Original URL: https://www.theregister.com/2005/10/06/esb_maturity_event/

All aboard the Enterprise Service Bus

Event processing, anyone?

By David Norfolk

Posted in Channel, 6th October 2005 13:28 GMT

Analysis Sonic Software has a good claim to the invention of the Enterprise Service Bus (ESB) and has done more than anyone else to evangelise the concept, backed by the resources of its parent company, Progress Software.

Sonic runs regular seminars (we attended one, entitled “SOA: Best Practices, an Architect's forum” in London this week); and Enterprise Service Bus by Dave Chappell, Sonic's VP and chief technology evangelist, (O'Reilly, ISBN 0-596-00675-6), is an excellent introduction to ESB.

The ESB concept seems to be maturing now, which means that everybody and his dog is talking ESB – and some of them - Iona's Artix, perhaps - are strong competition for Sonic's own ESB.

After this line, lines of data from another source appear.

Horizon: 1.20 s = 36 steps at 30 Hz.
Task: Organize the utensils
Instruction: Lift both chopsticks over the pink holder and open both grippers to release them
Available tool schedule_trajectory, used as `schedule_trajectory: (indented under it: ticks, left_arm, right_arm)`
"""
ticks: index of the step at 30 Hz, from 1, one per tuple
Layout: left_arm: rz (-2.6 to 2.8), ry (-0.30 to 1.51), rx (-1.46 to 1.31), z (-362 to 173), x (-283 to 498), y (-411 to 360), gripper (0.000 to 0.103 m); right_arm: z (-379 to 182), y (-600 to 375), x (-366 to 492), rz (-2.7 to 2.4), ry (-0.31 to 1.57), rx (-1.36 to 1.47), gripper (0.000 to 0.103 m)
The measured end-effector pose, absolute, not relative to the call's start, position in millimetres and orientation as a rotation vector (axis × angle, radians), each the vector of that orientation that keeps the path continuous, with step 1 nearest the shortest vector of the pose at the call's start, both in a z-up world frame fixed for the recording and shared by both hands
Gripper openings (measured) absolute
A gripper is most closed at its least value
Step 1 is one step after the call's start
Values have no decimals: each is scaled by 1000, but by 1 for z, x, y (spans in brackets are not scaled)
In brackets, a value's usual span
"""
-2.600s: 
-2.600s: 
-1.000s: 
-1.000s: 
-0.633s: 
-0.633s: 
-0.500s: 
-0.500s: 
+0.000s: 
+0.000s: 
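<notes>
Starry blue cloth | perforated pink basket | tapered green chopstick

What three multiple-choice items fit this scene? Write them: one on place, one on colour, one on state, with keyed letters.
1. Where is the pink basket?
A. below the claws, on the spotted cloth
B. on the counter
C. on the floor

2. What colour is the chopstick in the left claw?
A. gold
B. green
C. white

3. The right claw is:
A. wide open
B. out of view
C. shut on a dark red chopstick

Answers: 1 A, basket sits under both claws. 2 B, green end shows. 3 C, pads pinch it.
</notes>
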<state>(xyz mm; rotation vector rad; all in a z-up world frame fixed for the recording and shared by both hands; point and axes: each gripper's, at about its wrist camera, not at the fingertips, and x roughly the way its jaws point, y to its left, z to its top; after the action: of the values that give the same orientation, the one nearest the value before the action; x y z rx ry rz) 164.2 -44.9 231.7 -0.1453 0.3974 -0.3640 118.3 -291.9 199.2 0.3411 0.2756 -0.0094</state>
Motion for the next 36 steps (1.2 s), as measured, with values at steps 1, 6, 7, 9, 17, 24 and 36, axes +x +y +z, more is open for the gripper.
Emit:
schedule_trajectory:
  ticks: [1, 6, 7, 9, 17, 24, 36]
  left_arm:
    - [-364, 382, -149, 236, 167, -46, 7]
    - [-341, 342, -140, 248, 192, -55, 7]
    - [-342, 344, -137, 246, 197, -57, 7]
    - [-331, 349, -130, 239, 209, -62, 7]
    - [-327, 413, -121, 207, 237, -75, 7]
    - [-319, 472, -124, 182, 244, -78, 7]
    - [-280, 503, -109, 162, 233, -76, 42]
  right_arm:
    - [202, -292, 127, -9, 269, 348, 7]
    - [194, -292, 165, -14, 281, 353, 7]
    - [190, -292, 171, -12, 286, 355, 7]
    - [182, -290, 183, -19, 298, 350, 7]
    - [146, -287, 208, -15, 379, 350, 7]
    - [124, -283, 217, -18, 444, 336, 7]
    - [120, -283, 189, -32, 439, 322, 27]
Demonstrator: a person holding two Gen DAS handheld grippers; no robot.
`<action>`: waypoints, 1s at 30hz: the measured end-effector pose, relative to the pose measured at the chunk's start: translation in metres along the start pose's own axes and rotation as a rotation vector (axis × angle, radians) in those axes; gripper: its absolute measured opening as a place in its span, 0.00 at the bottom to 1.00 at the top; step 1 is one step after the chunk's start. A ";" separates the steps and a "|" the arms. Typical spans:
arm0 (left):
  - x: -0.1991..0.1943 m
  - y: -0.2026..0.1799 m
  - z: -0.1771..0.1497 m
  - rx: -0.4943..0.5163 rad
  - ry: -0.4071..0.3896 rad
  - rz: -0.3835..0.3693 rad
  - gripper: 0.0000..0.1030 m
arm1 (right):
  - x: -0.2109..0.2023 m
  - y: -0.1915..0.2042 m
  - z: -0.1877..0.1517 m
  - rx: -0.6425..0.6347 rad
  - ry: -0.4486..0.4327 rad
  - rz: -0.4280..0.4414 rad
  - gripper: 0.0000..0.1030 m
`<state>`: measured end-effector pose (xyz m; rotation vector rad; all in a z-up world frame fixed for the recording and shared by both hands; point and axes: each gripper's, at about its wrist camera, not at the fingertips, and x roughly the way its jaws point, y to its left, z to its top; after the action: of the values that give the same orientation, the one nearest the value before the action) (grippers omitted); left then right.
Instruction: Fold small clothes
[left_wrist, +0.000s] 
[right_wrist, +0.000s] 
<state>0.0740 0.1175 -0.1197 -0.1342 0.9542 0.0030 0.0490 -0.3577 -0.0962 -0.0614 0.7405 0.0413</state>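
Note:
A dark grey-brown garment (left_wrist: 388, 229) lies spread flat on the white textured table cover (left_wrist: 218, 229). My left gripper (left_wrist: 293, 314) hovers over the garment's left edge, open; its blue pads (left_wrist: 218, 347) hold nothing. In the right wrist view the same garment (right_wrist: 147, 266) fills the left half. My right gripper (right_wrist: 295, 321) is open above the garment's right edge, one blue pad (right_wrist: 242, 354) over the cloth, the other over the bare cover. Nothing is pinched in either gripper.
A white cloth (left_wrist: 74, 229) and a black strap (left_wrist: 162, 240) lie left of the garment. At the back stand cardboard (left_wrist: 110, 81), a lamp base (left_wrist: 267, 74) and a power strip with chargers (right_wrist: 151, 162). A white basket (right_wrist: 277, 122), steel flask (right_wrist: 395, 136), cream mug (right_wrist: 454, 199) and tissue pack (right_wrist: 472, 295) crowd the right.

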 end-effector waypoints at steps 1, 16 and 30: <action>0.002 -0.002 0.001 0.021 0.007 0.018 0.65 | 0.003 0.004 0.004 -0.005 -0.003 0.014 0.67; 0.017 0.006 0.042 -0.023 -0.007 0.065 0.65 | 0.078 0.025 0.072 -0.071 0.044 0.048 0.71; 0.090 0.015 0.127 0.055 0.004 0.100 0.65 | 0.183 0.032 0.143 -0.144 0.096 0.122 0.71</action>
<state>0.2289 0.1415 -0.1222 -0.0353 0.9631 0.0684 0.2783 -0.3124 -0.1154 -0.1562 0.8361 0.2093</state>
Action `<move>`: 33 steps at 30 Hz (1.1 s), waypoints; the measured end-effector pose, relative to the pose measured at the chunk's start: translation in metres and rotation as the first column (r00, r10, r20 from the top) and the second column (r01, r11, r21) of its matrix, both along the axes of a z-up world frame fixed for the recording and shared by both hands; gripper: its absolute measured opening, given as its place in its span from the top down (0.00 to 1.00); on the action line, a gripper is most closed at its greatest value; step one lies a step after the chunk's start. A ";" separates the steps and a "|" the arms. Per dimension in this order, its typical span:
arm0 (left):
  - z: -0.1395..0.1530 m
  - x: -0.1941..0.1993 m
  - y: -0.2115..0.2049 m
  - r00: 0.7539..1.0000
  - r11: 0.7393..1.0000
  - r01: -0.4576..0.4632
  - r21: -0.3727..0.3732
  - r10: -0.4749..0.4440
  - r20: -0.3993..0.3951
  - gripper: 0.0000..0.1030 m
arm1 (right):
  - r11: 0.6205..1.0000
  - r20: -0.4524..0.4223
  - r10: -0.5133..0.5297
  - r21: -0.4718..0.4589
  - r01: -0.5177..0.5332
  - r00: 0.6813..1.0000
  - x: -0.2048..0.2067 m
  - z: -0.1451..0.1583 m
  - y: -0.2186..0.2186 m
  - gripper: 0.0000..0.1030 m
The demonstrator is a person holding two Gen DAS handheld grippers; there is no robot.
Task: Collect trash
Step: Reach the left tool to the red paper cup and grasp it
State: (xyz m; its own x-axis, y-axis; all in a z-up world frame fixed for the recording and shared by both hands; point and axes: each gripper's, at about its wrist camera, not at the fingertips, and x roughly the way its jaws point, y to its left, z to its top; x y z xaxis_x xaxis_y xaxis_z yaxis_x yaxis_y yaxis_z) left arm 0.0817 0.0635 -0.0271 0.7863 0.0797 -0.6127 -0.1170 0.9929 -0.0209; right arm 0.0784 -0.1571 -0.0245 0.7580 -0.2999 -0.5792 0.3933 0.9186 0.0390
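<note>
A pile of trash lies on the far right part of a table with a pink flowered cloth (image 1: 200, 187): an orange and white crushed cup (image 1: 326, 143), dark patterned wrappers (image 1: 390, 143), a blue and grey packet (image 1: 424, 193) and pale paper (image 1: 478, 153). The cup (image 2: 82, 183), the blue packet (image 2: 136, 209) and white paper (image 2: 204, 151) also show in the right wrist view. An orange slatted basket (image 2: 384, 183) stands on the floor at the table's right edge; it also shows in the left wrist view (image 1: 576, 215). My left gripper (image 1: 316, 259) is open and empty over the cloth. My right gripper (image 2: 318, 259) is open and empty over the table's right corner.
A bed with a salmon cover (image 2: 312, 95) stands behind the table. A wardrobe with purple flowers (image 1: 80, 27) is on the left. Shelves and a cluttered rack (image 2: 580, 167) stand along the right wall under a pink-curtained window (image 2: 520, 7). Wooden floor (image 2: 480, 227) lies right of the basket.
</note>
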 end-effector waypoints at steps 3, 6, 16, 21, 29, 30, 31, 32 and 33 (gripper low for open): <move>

An ESB is a “standards-based integration platform that combines messaging, web services, data transformation to reliably connect and coordinate the interaction of significant numbers of diverse applications across extended enterprises with transactional integrity” (from Chappell's book).

It is better than a hub-and-spoke enterpris application integration (EAI) broker because there is no single bottleneck to scalability, but with that specification, appserver vendors such as IBM or BEA shouldn't have much trouble building one.

Starting more or less from scratch like Sonic has advantages (it should be leaner and faster with the latest technology), but re-using legacy technology has its points too (for a start, people are used to it).

Service mentality

So how do you distinguish yourself in this game? Well, by good marketing and by providing more, and more useful, services.

Sonic Software has done both. Its Service-Oriented Architecture SOA Maturity Model (developed in collaboration with AmberPoint and Systinet and due for publication at the end of October 2005) is partly a marketing tool as far as we can see - it exploits the Maturity Model concept associated with CMMI. CMMI deals with process management, not specific technologies, but it still has some practical uses.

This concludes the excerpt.